Library size refers to the total number of reads for the entire sample. If two samples have vastly different library sizes, genes would look differentially expressed between samples e.g., if one library was twice as large as another, all genes would look to be upregulated in the larger library sample. Before we compare counts across samples we need to check whether the library sizes are approximately similar, and if they are not, make a correction to account for the size differences.

colSums(counts) %>% barplot(., ylab = "Reads mapped per sample", xlab = "Sample", main = "Library size")

Library sizes are approximately equal across the samples. They are slightly lower in the mutants compared to the wt, but the difference is low (i.e., mean ~ 4.6 million and 4.8 million reads in mutant and wt respectively).

If we needed to correct for library size, we would use a two-step method. In the first step we calculate a sample-specific value called a size factor. If we take the raw read counts and divide by the size factor for each sample, the resulting values would be similar for all samples. The way in which size factors are implemented will differ depending on the analysis method used. For some methods the size factor must be manually used to correct for library sizes. For other methods (e.g., DESeq2, which we will use shortly) automatically estimates size factors and implements them into the differential gene expression analysis workflow.

Heteroskedasticity

Heteroskedasticity is “heterogeneity of variance”. If the variance we observe is non-uniform across a range of values, we can describe the dataset as heteroskedastic. In RNA-seq, this means that variance depends on the mean expression of the gene. Wikipedia has a useful example:

“A classic example of heteroscedasticity is that of income versus expenditure on meals. A wealthy person may eat inexpensive food sometimes and expensive food at other times. A poor person will almost always eat inexpensive food. Therefore, people with higher incomes exhibit greater variability in expenditures on food.”

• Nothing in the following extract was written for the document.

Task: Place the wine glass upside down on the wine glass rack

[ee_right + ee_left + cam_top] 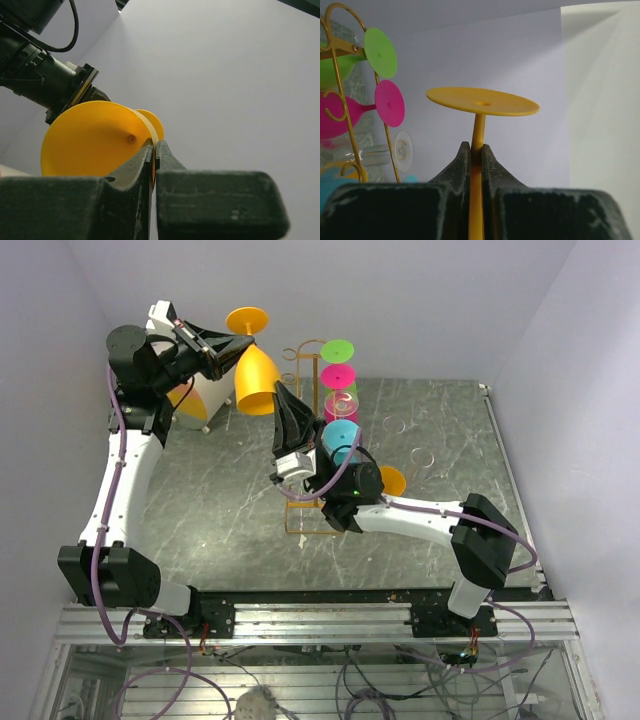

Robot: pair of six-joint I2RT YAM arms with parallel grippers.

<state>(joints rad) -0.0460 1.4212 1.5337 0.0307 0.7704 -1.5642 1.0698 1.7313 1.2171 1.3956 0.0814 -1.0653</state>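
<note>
Yellow-orange plastic wine glass (pixel 255 375), probably light, stiff and slick, hangs base-up just left of the tall golden wire rack (pixel 340 5), its thin stem, the surest hold, clenched by the left gripper (pixel 476 147) while the right gripper (pixel 281 392) seems pinched on its bowl rim.

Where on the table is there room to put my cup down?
Biggest bare patch of table: front left, between the left arm and the rack. A smaller one: far right corner, behind the clear glasses. Crowded in the middle, around the rack, the right arm and the held orange glass.
</note>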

Exercise: Given the above example, do you expect genes with higher expression to have higher or lower variance than genes with low expression? That is, which will have higher variance - genes with high average expression or genes with low average expression?

This can be a surprisingly complex question to answer, and depends on how we think about variance. If a gene has a high mean expression (e.g., say 1000), then we can expect that the standard deviation will be a reasonably high number (e.g., let’s say 20). If a gene has low mean expression (e.g., 10), then the standard deviation will be small (e.g., 2). So, it is true to say that for genes with higher average expression, the standard deviation is greater.

However, we also need to think about magnitude of variance, which we can do using the numbers from our above imaginary examples. For the gene with a mean expression of 1000 and sd of 20, going from 1000 to 1020 is not a big change. For the gene with the low mean expression, going from 10 to 12 is a large change.

This write-up gives an in-depth explanation of heteroskedasticity and how we can think about it.

We will look more at heteroskedasticity when we begin to identify differentially expressed genes, but for now it is important to be aware of the concept.